[What needs to be done]: Given the entries below, would you transcribe exactly the lines starting at the one with "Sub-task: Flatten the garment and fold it" and ending at the one with "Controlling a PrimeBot", both kept, pictures omitted, nothing extra?
_ _ _ _
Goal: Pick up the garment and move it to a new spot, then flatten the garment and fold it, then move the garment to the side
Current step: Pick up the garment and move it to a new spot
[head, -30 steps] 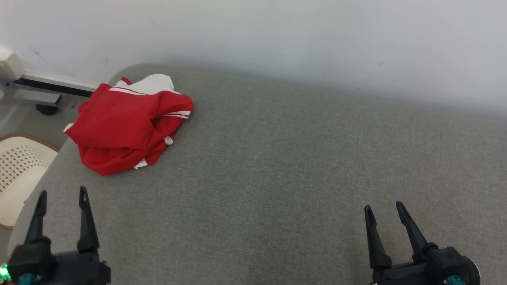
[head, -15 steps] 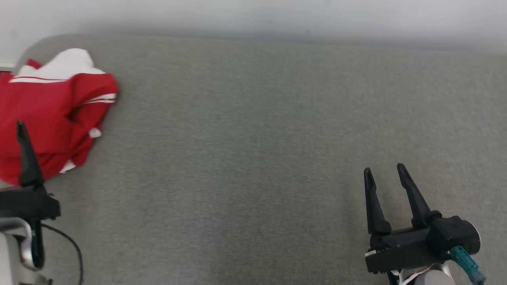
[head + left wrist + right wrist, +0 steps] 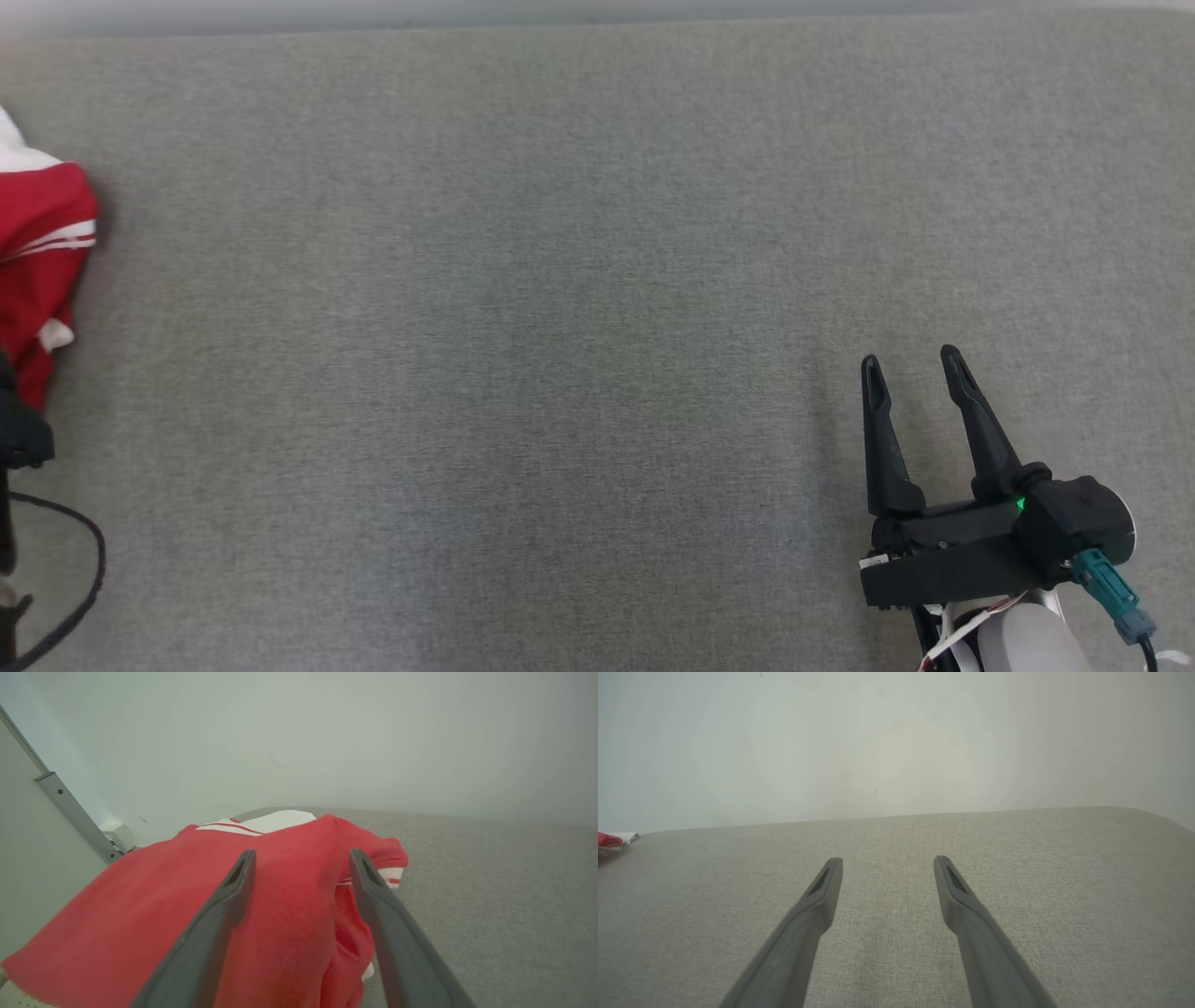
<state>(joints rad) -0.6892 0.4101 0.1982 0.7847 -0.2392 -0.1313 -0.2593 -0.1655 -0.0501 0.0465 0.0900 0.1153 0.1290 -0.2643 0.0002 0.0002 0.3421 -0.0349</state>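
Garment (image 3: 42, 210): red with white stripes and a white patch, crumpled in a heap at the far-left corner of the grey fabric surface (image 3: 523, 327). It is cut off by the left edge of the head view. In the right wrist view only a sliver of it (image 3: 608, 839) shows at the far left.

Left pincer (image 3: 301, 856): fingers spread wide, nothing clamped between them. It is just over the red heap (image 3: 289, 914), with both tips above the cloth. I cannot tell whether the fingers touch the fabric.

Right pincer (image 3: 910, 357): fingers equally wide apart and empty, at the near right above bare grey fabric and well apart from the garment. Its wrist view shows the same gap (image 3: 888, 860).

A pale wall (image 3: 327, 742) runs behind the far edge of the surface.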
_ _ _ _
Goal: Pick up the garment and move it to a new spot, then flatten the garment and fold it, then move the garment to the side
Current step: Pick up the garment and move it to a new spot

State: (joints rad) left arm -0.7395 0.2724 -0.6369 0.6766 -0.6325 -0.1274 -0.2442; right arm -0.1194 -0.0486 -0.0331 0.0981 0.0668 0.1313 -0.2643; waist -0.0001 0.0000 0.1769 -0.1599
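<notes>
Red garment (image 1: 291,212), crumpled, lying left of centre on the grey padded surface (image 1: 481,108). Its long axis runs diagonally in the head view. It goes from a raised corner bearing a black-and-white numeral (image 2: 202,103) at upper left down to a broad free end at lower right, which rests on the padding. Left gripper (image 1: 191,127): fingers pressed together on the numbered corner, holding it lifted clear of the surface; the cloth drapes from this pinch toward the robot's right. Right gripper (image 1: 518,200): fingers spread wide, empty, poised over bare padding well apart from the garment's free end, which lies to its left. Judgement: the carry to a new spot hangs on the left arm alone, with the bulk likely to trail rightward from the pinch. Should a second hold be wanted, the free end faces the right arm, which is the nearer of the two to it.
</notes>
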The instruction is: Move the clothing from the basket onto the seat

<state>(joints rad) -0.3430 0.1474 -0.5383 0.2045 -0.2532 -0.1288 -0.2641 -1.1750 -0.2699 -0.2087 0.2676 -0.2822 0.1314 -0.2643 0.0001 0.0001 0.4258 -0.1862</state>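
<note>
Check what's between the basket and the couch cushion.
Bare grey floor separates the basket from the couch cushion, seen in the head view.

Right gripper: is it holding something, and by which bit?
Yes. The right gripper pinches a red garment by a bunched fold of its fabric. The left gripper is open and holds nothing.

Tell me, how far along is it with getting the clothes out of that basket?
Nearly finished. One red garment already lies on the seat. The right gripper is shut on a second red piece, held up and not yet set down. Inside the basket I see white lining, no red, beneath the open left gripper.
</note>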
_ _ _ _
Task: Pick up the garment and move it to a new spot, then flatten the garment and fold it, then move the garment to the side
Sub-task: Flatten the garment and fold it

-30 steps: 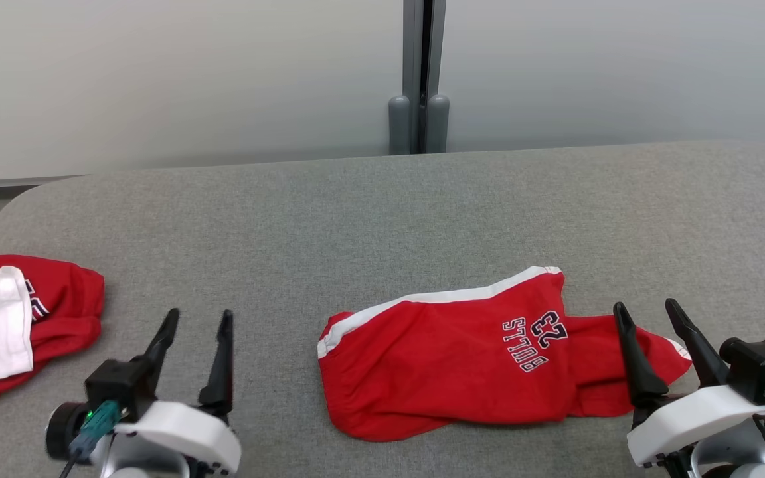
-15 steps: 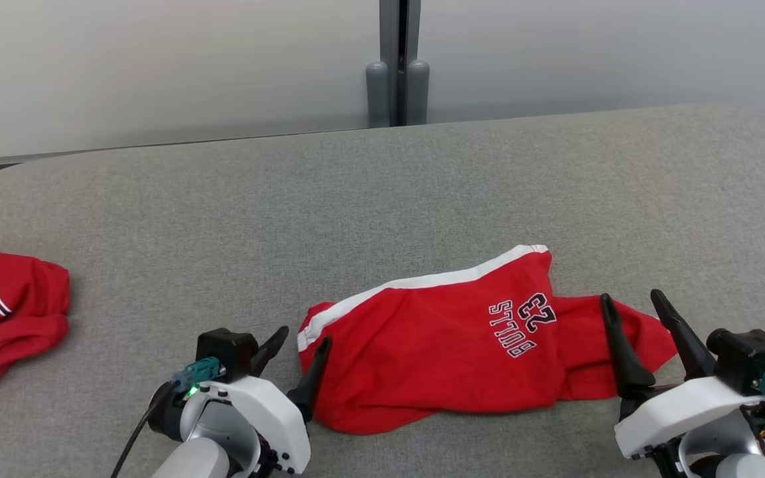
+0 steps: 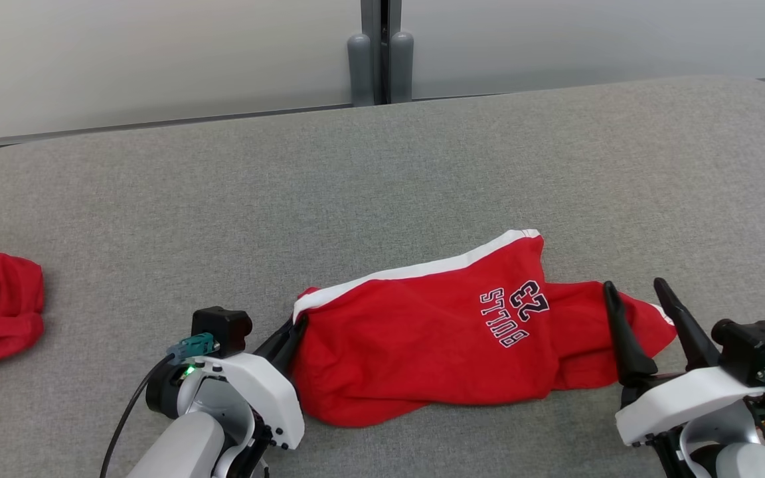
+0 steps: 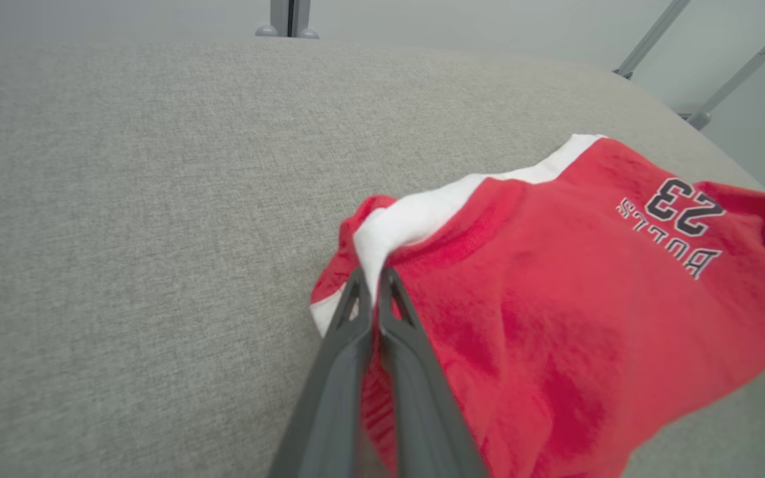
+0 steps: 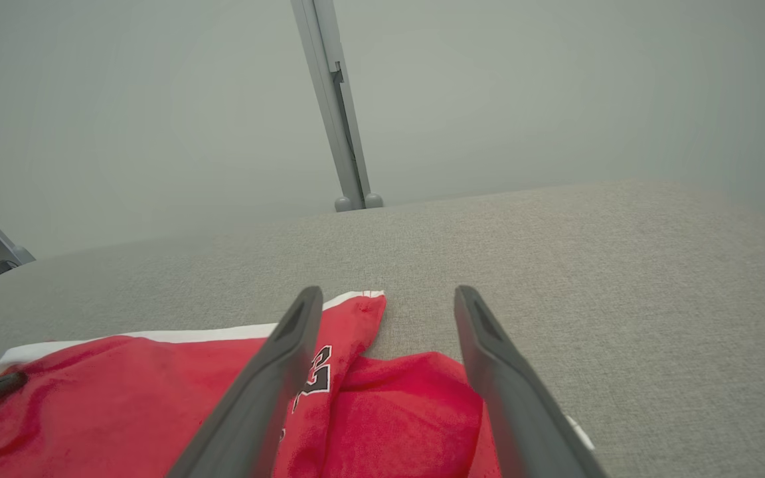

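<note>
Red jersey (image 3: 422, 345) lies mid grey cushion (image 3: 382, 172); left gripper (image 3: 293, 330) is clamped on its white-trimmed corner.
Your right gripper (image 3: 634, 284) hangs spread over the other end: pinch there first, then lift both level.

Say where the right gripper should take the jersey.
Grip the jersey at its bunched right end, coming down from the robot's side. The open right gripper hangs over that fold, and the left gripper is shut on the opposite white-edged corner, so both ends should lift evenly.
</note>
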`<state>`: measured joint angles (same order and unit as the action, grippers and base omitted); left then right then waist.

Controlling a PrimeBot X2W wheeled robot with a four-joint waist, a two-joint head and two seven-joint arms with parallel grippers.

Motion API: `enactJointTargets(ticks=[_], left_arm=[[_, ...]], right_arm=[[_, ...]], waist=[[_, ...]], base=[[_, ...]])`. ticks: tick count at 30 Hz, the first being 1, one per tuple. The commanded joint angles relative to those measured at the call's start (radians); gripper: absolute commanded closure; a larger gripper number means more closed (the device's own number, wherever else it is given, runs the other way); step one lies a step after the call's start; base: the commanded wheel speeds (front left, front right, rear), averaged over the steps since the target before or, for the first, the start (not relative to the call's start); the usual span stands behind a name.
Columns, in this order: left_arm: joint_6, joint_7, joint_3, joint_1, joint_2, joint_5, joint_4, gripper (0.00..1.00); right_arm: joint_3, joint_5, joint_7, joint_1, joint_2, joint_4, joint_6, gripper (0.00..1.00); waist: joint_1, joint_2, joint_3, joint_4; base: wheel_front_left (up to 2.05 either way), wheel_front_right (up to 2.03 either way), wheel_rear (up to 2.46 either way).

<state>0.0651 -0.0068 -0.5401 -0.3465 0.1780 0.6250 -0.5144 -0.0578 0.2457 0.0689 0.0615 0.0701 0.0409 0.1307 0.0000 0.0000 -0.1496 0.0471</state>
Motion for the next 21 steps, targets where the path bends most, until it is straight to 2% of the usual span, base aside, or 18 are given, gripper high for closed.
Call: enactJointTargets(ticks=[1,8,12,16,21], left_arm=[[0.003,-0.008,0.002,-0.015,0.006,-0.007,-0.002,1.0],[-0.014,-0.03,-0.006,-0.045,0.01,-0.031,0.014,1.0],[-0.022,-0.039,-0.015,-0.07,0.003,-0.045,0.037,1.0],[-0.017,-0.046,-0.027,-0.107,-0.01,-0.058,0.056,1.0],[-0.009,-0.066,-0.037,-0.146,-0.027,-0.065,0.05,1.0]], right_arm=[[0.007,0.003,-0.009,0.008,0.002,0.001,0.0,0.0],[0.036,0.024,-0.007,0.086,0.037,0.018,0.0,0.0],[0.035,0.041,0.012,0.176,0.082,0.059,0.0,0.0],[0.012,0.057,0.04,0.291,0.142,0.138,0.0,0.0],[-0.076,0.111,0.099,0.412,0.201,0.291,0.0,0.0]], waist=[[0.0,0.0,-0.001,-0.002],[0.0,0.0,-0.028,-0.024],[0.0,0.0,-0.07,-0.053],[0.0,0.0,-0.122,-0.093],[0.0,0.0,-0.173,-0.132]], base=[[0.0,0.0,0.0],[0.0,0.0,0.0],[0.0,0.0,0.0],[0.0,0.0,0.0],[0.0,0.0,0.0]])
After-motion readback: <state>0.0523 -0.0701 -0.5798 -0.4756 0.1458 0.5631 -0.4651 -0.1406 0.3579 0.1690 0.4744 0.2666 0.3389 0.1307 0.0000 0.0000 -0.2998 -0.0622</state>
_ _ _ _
[Expected answer]:
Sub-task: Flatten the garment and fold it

-30 steps: 
-15 steps: 
+0 steps: 
+0 steps: 
+0 steps: 

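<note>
Red jersey (image 3: 422, 345) lies mid grey cushion (image 3: 382, 172); left gripper (image 3: 293, 330) is clamped on its white-trimmed corner.
Your right gripper (image 3: 634, 284) hangs spread over the other end: pinch there first, then lift both level.

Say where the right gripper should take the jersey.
Grip the jersey at its bunched right end, coming down from the robot's side. The open right gripper hangs over that fold, and the left gripper is shut on the opposite white-edged corner, so both ends should lift evenly.
</note>
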`<state>`: measured joint angles (same order and unit as the action, grippers and base omitted); left then right then waist.

Controlling a PrimeBot X2W wheeled robot with a four-joint waist, a two-joint head and two seven-joint arms with parallel grippers.

The answer has been fully stated.